On ne saurait douter, en lisant cette lettre, qu’adressée nominalement par le saint-père à son représentant à Paris, elle n’ait été en réalité conçue et rédigée pour être mise sous les yeux de l’empereur lui-même ; mais depuis le jour où, par suite d’une feinte susceptibilité, il s’était plaint si amèrement de ce que Pie VII avait abusé de sa confiance en faisant part de sa correspondance aux membres du sacré-collége, Napoléon avait systématiquement cessé d’écrire au pape. Pie VII s’était cru obligé d’observer de son côté la même réserve, et toute communication directe avait été ainsi interrompue entre eux. Caprara avait donc ordre de demander une audience pour donner connaissance de la réponse du pape. Cette audience, il l’attendit en vain ; elle ne lui fut point accordée. Après quelques hésitations, le légat fit remettre à Napoléon par M. de Talleyrand copie de la lettre de Pie VII. Un certain temps se passa encore.
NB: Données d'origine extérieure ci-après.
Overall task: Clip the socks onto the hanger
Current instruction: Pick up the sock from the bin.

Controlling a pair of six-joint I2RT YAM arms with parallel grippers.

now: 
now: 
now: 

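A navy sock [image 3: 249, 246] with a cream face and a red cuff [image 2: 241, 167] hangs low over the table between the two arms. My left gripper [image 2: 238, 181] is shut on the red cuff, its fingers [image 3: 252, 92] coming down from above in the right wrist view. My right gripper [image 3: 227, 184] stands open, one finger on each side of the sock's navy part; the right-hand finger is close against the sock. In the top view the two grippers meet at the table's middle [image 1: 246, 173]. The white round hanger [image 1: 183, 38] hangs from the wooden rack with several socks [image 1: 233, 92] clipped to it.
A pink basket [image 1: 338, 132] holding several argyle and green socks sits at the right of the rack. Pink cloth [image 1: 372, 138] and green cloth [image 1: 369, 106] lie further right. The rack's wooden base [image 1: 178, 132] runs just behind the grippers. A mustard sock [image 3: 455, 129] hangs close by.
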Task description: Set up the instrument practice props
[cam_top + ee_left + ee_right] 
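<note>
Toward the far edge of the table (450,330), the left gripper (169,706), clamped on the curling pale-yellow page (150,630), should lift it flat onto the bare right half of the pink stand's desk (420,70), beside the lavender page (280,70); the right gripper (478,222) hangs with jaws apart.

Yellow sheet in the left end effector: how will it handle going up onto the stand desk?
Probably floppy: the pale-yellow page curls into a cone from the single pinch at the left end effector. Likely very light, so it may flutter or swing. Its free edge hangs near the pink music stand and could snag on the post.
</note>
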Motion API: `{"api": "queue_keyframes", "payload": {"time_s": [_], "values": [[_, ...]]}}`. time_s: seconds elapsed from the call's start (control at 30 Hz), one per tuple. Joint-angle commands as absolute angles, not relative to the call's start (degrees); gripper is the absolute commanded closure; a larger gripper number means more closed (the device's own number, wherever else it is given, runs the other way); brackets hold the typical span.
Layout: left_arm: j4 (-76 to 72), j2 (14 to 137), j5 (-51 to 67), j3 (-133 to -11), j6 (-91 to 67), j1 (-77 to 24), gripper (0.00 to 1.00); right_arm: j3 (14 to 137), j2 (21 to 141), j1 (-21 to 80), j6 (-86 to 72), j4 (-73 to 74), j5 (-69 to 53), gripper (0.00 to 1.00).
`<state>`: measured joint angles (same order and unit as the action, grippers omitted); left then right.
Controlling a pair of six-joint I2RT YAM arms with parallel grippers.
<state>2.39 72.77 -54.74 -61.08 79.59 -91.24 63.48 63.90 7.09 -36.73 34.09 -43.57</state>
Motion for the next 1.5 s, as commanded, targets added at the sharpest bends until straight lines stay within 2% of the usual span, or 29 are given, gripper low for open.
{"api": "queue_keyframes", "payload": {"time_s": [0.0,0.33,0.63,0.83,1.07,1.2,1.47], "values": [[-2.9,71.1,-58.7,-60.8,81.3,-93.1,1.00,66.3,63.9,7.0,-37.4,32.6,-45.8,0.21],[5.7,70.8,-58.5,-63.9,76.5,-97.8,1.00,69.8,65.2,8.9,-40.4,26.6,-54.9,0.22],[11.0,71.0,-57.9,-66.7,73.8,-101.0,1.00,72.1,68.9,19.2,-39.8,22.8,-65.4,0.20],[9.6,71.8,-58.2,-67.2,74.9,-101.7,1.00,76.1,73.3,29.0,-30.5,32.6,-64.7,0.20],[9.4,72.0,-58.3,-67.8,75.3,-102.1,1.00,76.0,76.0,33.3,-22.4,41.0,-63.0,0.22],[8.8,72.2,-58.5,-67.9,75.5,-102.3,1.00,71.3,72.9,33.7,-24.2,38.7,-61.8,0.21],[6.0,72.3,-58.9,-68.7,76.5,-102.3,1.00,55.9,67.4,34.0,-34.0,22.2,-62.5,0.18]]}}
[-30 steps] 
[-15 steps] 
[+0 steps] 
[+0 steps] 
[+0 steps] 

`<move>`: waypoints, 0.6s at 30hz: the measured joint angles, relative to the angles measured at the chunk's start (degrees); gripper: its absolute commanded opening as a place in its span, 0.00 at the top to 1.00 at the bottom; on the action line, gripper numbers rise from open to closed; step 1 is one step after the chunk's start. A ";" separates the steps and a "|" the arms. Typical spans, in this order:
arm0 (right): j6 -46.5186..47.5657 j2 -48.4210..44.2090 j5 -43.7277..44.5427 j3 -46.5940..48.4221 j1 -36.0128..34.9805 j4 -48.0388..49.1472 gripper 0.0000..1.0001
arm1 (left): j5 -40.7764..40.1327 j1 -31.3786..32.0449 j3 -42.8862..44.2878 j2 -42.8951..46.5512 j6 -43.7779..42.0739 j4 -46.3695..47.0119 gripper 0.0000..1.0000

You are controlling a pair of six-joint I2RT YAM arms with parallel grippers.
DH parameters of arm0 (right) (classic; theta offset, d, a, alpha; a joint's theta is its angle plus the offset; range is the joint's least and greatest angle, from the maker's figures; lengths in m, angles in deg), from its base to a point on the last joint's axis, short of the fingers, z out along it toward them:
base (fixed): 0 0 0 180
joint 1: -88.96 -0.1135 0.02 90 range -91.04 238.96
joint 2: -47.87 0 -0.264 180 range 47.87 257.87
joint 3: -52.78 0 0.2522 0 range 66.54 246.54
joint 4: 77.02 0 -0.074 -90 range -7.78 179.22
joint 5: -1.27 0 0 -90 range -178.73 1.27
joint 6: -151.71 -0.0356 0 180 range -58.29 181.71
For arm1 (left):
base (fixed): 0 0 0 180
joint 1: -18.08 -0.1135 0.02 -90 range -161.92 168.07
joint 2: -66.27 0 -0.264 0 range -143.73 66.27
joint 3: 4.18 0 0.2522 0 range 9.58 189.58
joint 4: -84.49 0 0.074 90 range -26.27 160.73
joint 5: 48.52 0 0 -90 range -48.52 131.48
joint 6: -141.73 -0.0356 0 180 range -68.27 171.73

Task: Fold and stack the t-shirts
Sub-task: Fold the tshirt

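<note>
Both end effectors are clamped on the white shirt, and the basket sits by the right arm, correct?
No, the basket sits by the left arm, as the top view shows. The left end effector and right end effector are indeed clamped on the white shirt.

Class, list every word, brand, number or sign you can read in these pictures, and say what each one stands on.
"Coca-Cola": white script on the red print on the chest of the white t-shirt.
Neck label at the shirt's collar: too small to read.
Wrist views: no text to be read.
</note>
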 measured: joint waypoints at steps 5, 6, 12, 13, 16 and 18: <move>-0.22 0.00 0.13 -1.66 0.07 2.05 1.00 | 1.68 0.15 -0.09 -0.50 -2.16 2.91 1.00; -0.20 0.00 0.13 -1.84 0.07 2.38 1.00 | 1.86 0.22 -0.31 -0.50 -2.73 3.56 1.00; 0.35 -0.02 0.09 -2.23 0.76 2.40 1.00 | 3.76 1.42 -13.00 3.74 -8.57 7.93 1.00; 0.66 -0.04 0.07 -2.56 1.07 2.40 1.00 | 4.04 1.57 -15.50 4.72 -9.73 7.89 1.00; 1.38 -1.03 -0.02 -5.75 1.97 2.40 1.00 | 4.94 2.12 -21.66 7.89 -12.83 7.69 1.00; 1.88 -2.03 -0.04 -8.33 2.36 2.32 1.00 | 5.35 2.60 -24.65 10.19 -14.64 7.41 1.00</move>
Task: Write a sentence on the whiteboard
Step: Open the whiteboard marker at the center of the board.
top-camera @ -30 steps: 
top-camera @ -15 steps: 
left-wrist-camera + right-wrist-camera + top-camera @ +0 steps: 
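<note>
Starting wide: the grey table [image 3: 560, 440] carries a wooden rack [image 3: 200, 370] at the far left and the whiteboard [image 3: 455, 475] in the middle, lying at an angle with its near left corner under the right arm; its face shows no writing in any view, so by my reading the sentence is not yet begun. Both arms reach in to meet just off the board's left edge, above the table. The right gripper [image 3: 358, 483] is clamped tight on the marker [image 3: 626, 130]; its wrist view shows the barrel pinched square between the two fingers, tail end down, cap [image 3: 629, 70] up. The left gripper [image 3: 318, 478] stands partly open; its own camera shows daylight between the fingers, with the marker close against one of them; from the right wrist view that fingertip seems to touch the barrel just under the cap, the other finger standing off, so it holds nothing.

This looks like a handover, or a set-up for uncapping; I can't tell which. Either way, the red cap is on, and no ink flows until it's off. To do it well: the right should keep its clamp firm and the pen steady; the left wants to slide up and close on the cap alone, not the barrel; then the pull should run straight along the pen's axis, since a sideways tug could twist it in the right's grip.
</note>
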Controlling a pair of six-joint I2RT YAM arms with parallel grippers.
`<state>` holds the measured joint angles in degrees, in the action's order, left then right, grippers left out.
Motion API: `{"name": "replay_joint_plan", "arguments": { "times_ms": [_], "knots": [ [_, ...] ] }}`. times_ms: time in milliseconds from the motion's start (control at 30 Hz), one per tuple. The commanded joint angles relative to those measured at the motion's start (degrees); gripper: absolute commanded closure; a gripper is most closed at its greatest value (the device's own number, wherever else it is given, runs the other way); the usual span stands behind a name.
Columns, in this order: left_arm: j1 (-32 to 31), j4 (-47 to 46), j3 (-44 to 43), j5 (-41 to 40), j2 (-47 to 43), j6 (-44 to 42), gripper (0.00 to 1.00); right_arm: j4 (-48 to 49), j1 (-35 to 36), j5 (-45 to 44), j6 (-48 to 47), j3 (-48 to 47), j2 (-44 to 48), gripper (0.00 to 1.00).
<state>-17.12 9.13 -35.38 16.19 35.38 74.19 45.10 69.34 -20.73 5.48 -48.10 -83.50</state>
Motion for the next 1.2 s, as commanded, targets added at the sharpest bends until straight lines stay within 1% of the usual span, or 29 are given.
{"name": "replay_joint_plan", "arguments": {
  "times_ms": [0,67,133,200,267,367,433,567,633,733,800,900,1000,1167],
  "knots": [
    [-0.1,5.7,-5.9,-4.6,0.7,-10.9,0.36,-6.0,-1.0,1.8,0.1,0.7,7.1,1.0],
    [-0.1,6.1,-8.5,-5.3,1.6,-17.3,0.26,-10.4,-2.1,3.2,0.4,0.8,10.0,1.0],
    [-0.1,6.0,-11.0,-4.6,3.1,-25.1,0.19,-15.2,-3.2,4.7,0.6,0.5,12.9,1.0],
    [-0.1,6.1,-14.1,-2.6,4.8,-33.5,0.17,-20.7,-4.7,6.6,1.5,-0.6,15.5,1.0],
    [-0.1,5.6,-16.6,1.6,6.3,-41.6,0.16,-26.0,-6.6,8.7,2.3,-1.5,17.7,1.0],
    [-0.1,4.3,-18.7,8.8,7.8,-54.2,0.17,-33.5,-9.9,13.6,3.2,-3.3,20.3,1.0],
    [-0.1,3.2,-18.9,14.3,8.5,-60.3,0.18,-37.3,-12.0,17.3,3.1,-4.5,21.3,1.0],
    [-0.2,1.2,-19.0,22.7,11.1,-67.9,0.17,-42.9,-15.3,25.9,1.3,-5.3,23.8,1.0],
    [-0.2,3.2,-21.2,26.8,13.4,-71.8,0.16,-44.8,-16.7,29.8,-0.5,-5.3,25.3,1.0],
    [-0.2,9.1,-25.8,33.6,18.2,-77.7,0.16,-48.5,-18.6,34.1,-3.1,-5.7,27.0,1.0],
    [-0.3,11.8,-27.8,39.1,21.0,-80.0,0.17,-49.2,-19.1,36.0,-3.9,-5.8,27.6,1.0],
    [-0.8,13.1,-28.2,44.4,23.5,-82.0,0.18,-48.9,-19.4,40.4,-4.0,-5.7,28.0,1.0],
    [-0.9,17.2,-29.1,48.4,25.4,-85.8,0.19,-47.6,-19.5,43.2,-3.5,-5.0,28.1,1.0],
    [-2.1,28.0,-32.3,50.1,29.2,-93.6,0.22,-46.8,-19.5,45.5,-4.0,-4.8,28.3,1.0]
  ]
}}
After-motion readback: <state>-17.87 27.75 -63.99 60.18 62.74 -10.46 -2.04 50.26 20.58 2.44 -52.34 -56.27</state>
Il semblait que l’empereur et son ministre ne voulaient plus entendre parler des affaires de Rome ni de son représentant à Paris. Enfin un jour à Saint-Cloud, saisissant un instant propice, Caprara essaya de s’approcher de l’empereur ; mais Napoléon lui tourna le dos. Peu de jours après, le cardinal hasardait une seconde

  1. Lettre de Pie VII au cardinal Caprara, 31 juillet 1806.